Friday, May 11, 2007

Internet technology uprooting campaign stump

Internet technology uprooting campaign stump

By Joyce Howard Price
Published May 6, 2007


Mailing lists and fliers have become part of the campaign stone age. Envelope-stuffers have given way to tech-savvy bloggers, and volunteers are just as likely to make their own candidate videos as they are to canvass neighborhoods for voters.
    Welcome to the brave new world of campaigning, but don't get used to it. It can change at the click of a mouse, thanks to the ever-increasing use of online tools and other electronic gadgetry.
    "More and more, people are getting their news from a variety of outlets, including the Internet," said Stacie Paxton, press secretary for the Democratic National Committee. "And whether it's YouTube, blogs or Web sites, the Internet is transforming the way we do politics.
    "It's given the average person a much louder voice in the political process and created an opportunity to have more of a two-way conversation with voters," she said. "The two-way conversation is critical because it invests people in the process."
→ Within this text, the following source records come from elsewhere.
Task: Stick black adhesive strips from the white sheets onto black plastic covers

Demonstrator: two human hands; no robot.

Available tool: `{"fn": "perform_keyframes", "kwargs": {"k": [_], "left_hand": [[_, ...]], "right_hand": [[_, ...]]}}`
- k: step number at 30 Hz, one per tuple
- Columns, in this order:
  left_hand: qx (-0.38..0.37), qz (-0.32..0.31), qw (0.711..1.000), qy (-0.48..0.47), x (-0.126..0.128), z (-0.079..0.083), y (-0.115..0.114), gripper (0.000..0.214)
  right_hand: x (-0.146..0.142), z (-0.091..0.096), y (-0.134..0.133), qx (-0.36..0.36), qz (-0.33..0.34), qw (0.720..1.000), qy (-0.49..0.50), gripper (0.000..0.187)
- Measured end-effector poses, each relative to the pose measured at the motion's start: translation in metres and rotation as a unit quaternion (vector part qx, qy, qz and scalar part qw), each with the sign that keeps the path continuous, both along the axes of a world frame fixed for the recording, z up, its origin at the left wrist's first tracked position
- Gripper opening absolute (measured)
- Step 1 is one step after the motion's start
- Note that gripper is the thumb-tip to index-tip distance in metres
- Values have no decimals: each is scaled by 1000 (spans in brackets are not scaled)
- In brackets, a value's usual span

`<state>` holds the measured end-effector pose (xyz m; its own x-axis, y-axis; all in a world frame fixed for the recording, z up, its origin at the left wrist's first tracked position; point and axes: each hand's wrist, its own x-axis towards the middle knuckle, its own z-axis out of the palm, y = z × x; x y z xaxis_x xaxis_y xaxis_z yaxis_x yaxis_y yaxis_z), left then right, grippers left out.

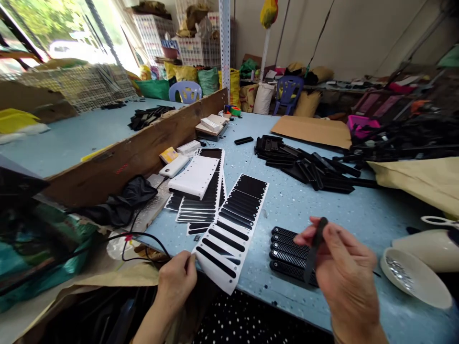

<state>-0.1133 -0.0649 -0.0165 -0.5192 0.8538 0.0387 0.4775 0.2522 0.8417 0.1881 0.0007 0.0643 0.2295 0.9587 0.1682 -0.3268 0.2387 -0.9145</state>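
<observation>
My left hand (pixel 178 277) pinches the near left corner of a white sticker sheet (pixel 219 275), which bears rows of black strips and hangs slightly past the table edge. In my right hand (pixel 346 272) a single black adhesive strip (pixel 315 251) is held between thumb and fingers, roughly upright. Beneath it lie several textured black bars (pixel 289 253) side by side on the blue table. More sticker sheets (pixel 199 210) are stacked farther left, with a folded white sheet (pixel 195 176) on top. My right fingers partly hide the bars.
A pile of black parts (pixel 304 165) lies beyond the bars, near a cardboard sheet (pixel 311 131). On the right stands a pale dish (pixel 416 277) of small shiny pieces. A wooden divider (pixel 143 138) runs along the left; a black cable (pixel 143 235) hangs below it.
</observation>
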Motion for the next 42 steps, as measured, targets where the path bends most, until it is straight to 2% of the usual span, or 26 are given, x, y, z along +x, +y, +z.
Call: {"fn": "perform_keyframes", "kwargs": {"k": [1,3,5,7,8,9,11,12,14,16,21,27,30,34,40,42], "left_hand": [[8,5,1000,25,-3,0,-1,16],[29,20,997,73,-2,0,-8,28],[49,28,996,68,12,2,-17,34],[38,3,998,-39,38,7,-28,30],[14,-30,992,-121,54,10,-33,27],[-31,-79,975,-206,71,13,-37,29],[-109,-157,916,-352,102,17,-41,35],[-134,-177,888,-404,114,17,-40,37],[-152,-194,852,-463,130,15,-37,37],[-154,-198,838,-484,136,12,-33,37],[-180,-189,822,-505,138,4,-24,40],[-184,-205,813,-514,146,2,-8,44],[-182,-211,817,-505,147,2,-2,42],[-168,-215,837,-474,149,-4,4,39],[-90,-215,915,-330,148,-9,12,45],[-69,-216,937,-266,147,-11,17,37]], "right_hand": [[12,1,-4,18,-6,999,-41,10],[27,-6,-18,41,22,985,-167,14],[26,-21,-36,53,83,950,-296,20],[14,-39,-53,85,127,909,-387,20],[7,-46,-61,116,137,889,-422,21],[-1,-53,-68,151,141,867,-454,25],[-11,-62,-79,220,135,826,-501,32],[-14,-65,-83,245,128,811,-515,34],[-12,-71,-89,273,107,799,-524,33],[-3,-76,-92,276,94,802,-522,28],[24,-78,-101,233,23,833,-502,27],[40,-78,-107,205,-15,838,-505,22],[44,-78,-105,185,-39,842,-505,19],[50,-72,-98,165,-21,848,-504,16],[85,-60,-80,98,-32,872,-478,13],[97,-63,-72,77,-40,882,-464,11]]}}
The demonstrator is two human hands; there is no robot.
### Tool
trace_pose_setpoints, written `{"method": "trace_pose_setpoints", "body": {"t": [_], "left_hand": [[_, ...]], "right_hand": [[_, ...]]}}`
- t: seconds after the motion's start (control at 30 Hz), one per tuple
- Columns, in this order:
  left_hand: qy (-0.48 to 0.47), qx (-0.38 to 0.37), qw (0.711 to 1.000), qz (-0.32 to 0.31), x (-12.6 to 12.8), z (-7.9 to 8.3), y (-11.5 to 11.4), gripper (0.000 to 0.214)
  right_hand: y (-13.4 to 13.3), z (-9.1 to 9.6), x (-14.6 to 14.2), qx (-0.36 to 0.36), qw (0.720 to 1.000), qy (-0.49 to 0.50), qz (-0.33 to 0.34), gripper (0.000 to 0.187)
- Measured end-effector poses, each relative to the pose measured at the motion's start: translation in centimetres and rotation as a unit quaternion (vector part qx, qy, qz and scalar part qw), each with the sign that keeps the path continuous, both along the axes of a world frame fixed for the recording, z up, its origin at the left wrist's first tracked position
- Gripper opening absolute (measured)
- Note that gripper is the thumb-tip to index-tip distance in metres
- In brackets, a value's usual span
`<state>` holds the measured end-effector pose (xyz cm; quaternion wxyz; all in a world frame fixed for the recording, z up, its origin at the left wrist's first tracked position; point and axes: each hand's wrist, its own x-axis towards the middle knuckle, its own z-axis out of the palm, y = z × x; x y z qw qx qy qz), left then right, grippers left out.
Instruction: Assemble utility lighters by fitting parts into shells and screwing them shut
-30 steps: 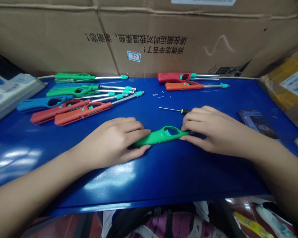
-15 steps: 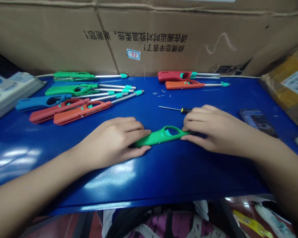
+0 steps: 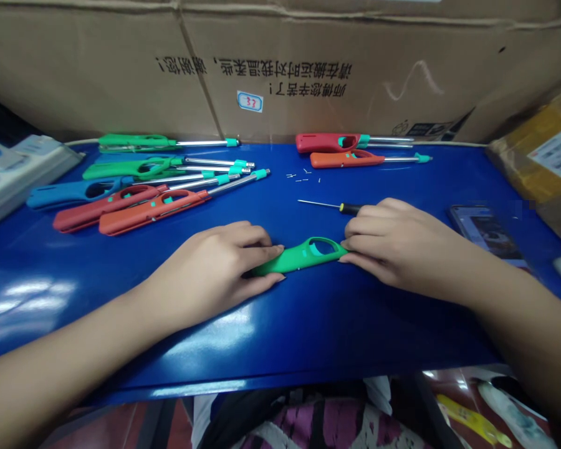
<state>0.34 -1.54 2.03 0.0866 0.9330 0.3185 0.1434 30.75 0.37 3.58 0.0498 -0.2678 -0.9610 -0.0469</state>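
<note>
A green long-nosed gas lighter lies on the blue table between my two hands, its teal trigger in the oval opening. My left hand grips the butt end between thumb and fingers. At the other end, my right hand pinches the narrow neck, and its fingers hide whatever extends beyond. Just past the right fingers rests a screwdriver with a black and yellow handle, partly covered by that hand. Several tiny screws are scattered farther back.
Several lighters, including an orange one and a blue one, lie at back left. A red lighter and an orange lighter lie at back right. A large cardboard box walls the rear. A phone lies right; a white power strip, left.
Both hands hold nearly the same position on the green lighter. The whole view has shifted very slightly.
</note>
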Motion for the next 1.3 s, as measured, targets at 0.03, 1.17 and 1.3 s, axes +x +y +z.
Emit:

    In recent years, candidates have been turning more and more to Web technology -- blogging and other online communications platforms, such as instant messaging, e-mailing, text messaging and social networking -- to organize campaigns, build support and let the public know where they stand.
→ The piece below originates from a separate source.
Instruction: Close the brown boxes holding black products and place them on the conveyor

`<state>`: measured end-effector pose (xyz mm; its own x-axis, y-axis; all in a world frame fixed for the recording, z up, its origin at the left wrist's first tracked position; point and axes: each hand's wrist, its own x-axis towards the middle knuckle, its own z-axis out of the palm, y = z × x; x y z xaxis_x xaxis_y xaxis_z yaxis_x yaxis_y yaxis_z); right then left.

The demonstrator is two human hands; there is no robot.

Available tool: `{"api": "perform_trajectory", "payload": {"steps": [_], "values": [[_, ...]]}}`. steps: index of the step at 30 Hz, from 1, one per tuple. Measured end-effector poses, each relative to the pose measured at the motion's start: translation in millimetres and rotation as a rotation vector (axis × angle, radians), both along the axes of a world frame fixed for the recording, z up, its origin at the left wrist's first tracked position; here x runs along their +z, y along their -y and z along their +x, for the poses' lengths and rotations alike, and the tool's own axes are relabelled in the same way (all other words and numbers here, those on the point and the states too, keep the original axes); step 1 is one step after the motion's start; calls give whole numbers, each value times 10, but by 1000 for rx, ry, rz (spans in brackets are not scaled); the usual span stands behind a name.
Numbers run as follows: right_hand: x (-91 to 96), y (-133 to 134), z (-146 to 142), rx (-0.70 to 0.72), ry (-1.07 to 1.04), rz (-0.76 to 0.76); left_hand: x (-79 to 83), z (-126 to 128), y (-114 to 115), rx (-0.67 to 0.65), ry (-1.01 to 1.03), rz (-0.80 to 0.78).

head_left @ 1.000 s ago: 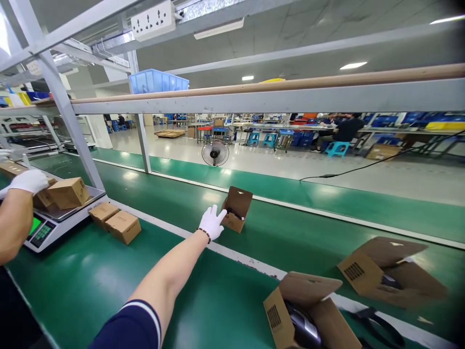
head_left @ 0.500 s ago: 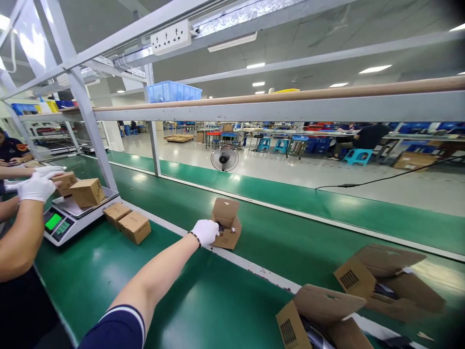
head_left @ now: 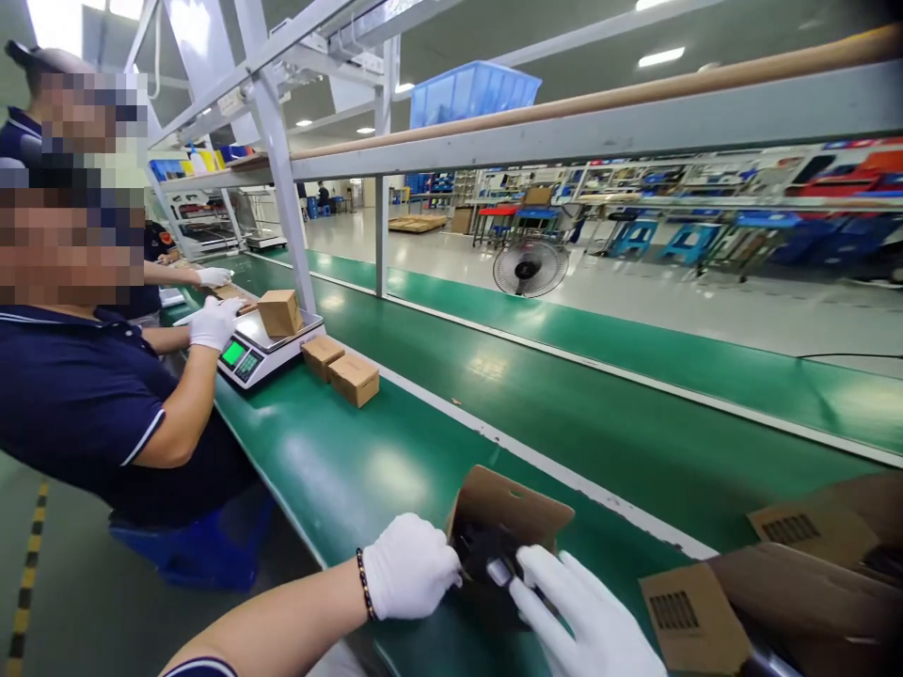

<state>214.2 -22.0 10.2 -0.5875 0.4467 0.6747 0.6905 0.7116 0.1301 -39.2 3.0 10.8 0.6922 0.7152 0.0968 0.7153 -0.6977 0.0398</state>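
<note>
At the bottom of the head view, over the green tabletop [head_left: 339, 451], a brown box [head_left: 514, 508] stands open between two white-gloved hands. The left hand [head_left: 410, 569] has its fingers curled in tightly at the box's left edge; whether they pinch cardboard cannot be told. The right hand [head_left: 589, 616] comes from the other side, fingers parted beside the silvery end of a dark item [head_left: 480, 545] in the box; whether they grip it is unclear. Another open box [head_left: 695, 611] lies farther right.
</note>
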Motion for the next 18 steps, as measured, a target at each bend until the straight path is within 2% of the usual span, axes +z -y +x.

    And all this instancy has another much-valued attribute.
    "The operative word for the Internet is free," Ms. Paxton said.
    Both Democrats and Republicans have nonpublic online national voter-registry databases, which allow them to sync data quickly to give them precise information about potential voters and supporters, which they can share with state parties.
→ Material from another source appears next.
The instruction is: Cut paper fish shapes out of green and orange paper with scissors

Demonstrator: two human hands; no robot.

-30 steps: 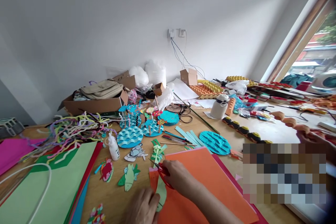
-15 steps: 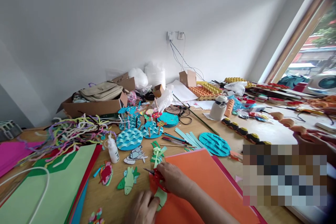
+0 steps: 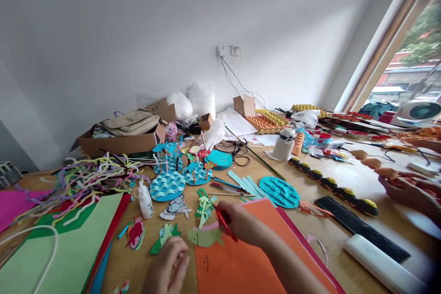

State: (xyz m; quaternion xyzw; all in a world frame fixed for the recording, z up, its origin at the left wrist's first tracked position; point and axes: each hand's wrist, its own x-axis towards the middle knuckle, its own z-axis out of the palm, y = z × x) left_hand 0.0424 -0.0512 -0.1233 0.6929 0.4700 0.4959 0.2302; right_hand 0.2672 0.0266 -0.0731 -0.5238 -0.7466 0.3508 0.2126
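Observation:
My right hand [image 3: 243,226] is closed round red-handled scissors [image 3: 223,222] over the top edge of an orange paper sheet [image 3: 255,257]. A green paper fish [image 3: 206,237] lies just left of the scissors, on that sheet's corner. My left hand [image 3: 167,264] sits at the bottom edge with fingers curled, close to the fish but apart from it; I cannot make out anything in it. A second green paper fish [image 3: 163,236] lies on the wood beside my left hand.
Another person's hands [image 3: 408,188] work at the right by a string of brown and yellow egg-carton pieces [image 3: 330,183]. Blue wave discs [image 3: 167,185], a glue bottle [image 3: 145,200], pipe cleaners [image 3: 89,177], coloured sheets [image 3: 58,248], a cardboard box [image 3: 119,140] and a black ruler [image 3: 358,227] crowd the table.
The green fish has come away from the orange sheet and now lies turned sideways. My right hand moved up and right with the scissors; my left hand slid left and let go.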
    They also offer online instruments that help people connect on issues, with the hope of leading them to organize rallies, receptions or other events.
    "We continue to upgrade our efforts every year to bring in new technology that is effective," said Chad Barth, a staffer in the National Republican Committee's strategy department.
    Ms. Paxton acknowledged that, for a time, Democrats were trying to play catch-up with Republicans in campaign technology.
    "But we now believe we are at least where the Republicans are, and we think we've surpassed them," she said, citing the Democratic sweeps in the November midterm elections.
    The micro target
    Thinking big technologically really means thinking small. Very small.
    "The biggest campaign technology that's out there is [online] targeting technology that can find people on a particular block," who are likely to vote in a certain way or become active in a campaign, said Erick Erickson, managing editor of, a popular conservative blog.
    "They have taken national voter-registry technology and brought it down to the local level. Now you are better able to pinpoint supporters than in the past, and you can get very specific information about a person."
    For example, in a matter of seconds, campaigns can find out what church a potential voter attends and how often he attends, plus do a quick check to see if the same person is a member of the National Rifle Association or subscribes to hunting magazines.
    Perhaps even more tell-tale, the data show how the person voted in recent elections.
    "More and more candidates are seeking a better-defined pool of voters," said Mr. Erickson, who is also an election lawyer and a Republican political consultant.
    Chuck DeFeo, who managed the Bush/Cheney re-election campaign in 2004, said this technology, called "microtargeting," was used "very successfully" by the Republican Party three years ago to find voters.
    "It involves taking commercially available data and combining them with voter files ... it will continue to be perfected in 2008," he said.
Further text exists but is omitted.